Growth stalls in second half of 2019

  • Demand slippage: goods imports fell in both the third and fourth quarters of last year (File photograph)

Economic growth slowed in the second half of last year, government statistics reveal.

Gross domestic product contracted by 0.1 per cent in the third quarter and grew by 0.3 per cent in the fourth quarter, taking inflation into account.

The two reports by the Department of Statistics were released together yesterday.

Real GDP growth was much stronger in the first half of 2019 — 3.1 per cent in both the first and second quarters, according to the latest revisions — with gross capital formation as a result of major construction projects a significant driver.

Notable trends in the third- and fourth-quarter reports were a fall in household expenditure, a reduction in the import of goods and a dip in gross capital formation related to construction.

In the third quarter, final household income fell 0.9 per cent year-over-year to $809.2 million, while in the fourth quarter it slipped 0.5 per cent to $801 million.

Households spent less on items including clothing, furniture, motor vehicles, catering services and fuel.

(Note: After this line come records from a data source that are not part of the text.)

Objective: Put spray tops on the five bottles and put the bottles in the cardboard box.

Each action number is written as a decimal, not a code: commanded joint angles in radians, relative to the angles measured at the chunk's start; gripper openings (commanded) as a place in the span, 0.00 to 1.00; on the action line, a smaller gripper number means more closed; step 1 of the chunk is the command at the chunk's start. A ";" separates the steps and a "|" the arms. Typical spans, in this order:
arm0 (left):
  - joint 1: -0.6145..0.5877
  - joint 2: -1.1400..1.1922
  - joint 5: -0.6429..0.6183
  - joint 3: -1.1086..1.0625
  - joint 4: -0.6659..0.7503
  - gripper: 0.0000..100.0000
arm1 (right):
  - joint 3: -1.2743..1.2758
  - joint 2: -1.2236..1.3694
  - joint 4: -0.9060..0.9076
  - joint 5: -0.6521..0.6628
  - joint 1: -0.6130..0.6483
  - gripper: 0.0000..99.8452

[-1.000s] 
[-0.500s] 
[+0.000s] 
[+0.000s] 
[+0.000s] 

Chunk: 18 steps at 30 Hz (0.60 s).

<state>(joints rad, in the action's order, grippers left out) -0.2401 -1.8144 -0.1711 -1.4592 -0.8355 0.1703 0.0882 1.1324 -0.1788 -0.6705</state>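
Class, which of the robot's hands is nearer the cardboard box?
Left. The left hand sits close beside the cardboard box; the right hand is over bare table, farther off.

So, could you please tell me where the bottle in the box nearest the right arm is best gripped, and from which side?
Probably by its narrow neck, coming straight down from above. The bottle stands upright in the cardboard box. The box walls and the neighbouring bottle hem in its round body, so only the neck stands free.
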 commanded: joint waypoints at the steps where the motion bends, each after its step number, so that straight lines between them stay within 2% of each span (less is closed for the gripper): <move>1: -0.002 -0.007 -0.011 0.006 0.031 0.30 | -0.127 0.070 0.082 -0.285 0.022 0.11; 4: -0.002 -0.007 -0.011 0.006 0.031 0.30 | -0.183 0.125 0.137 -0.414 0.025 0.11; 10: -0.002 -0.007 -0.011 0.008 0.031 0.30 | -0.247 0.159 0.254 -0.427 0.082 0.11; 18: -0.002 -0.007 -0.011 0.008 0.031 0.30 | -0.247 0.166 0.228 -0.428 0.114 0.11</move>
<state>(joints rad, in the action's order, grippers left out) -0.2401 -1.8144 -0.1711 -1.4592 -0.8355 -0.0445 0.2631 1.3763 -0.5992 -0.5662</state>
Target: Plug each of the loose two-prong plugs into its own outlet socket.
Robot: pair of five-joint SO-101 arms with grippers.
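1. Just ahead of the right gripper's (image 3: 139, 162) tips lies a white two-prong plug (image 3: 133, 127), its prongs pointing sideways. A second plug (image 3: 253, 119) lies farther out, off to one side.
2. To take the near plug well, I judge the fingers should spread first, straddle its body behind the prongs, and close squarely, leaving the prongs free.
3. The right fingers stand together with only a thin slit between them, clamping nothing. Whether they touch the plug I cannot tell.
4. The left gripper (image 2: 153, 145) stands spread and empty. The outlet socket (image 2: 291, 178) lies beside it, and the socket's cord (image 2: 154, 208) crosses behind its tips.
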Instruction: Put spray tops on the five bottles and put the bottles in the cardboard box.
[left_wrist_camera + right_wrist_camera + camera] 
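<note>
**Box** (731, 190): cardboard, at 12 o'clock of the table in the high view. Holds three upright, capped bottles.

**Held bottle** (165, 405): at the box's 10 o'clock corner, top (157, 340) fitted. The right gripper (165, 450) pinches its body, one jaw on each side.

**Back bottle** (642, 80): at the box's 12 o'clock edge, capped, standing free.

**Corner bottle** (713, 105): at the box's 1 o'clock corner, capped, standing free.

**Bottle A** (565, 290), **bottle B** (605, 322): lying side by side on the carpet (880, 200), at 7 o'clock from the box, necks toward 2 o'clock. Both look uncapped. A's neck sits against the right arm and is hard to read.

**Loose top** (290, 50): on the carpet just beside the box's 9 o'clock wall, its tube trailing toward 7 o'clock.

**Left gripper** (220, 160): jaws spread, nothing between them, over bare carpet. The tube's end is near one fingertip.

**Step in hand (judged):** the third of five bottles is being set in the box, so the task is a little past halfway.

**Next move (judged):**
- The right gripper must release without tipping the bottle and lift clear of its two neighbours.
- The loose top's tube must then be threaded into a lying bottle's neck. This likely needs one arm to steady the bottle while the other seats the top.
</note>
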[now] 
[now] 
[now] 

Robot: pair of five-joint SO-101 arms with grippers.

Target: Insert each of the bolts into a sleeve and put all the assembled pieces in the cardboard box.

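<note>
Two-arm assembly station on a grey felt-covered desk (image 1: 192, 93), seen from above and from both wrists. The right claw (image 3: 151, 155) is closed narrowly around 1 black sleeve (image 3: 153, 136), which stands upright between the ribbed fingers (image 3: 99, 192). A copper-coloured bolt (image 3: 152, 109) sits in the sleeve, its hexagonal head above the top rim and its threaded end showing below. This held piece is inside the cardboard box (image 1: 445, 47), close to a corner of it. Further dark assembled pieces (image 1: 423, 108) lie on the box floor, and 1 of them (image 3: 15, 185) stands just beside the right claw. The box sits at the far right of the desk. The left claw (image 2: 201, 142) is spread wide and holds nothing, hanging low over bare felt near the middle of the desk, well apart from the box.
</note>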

However, throughout the second half of the year, households spent more on rent, electricity and insurance services.

The net surplus on trade in goods and services increased 9 per cent to $323.4 million in the third quarter and was up by 1.2 per cent to $384.4 million in the fourth quarter, mostly reflecting lower spending on goods and services.

The reports stated that goods imports fell 4.4 per cent in the third quarter with falls in imports of fuel, as well as machinery and transport equipment.

In the fourth quarter, goods imports slumped 9 per cent, with lower imports of fuel and some food items such as meat, vegetables, fruit and beverages.

Construction-related gross capital formation, defined as investment in fixed assets, fell 3.5 per cent in the third quarter and 0.4 per cent in the fourth.

Investment in machinery and equipment fell 13.4 per cent in the third quarter, but rose 4.9 per cent in the fourth quarter, when spending increased on investment in telecommunications equipment, computer and office equipment and smart electricity meters.

Exports of services edged 0.8 per cent higher during the third quarter, but slid 3.9 per cent in the fourth quarter as income from travel services, legal services, accounting services and insurance services fluctuated.